▸ **Recorded data**
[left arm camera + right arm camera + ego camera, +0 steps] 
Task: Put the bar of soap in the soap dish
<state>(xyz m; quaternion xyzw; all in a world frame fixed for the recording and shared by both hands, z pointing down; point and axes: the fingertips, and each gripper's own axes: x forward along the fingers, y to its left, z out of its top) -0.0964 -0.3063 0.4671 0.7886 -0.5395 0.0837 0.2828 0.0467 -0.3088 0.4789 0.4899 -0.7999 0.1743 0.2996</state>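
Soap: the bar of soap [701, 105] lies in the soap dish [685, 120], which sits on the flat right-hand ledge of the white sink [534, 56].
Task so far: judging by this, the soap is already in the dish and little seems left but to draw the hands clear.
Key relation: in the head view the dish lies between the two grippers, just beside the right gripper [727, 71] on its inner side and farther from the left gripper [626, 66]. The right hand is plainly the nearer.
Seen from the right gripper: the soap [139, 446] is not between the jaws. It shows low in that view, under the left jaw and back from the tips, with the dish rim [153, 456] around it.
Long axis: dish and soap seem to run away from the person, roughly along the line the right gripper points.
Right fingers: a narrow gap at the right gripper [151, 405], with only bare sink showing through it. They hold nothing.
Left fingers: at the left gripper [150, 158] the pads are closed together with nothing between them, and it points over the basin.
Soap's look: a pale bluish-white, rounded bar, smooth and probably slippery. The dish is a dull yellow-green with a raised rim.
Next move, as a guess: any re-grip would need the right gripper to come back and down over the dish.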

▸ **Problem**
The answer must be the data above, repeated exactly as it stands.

▸ **Written solution**
[left arm camera + right arm camera + ego camera, +0 steps] 
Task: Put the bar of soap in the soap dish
<state>(xyz m; quaternion xyzw; all in a world frame fixed for the recording and shared by both hands, z pointing down; point and axes: the fingertips, and each gripper's own axes: x forward along the fingers, y to its left, z out of its top) -0.0964 -0.3063 0.4671 0.7886 -0.5395 0.0837 0.2828 0.0467 -0.3088 0.4789 0.4899 -0.7999 0.1743 0.2996</state>
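Soap: the bar of soap [701, 105] lies in the soap dish [685, 120], which sits on the flat right-hand ledge of the white sink [534, 56].
Task so far: judging by this, the soap is already in the dish and little seems left but to draw the hands clear.
Key relation: in the head view the dish lies between the two grippers, just beside the right gripper [727, 71] on its inner side and farther from the left gripper [626, 66]. The right hand is plainly the nearer.
Seen from the right gripper: the soap [139, 446] is not between the jaws. It shows low in that view, under the left jaw and back from the tips, with the dish rim [153, 456] around it.
Long axis: dish and soap seem to run away from the person, roughly along the line the right gripper points.
Right fingers: a narrow gap at the right gripper [151, 405], with only bare sink showing through it. They hold nothing.
Left fingers: at the left gripper [150, 158] the pads are closed together with nothing between them, and it points over the basin.
Soap's look: a pale bluish-white, rounded bar, smooth and probably slippery. The dish is a dull yellow-green with a raised rim.
Next move, as a guess: any re-grip would need the right gripper to come back and down over the dish.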

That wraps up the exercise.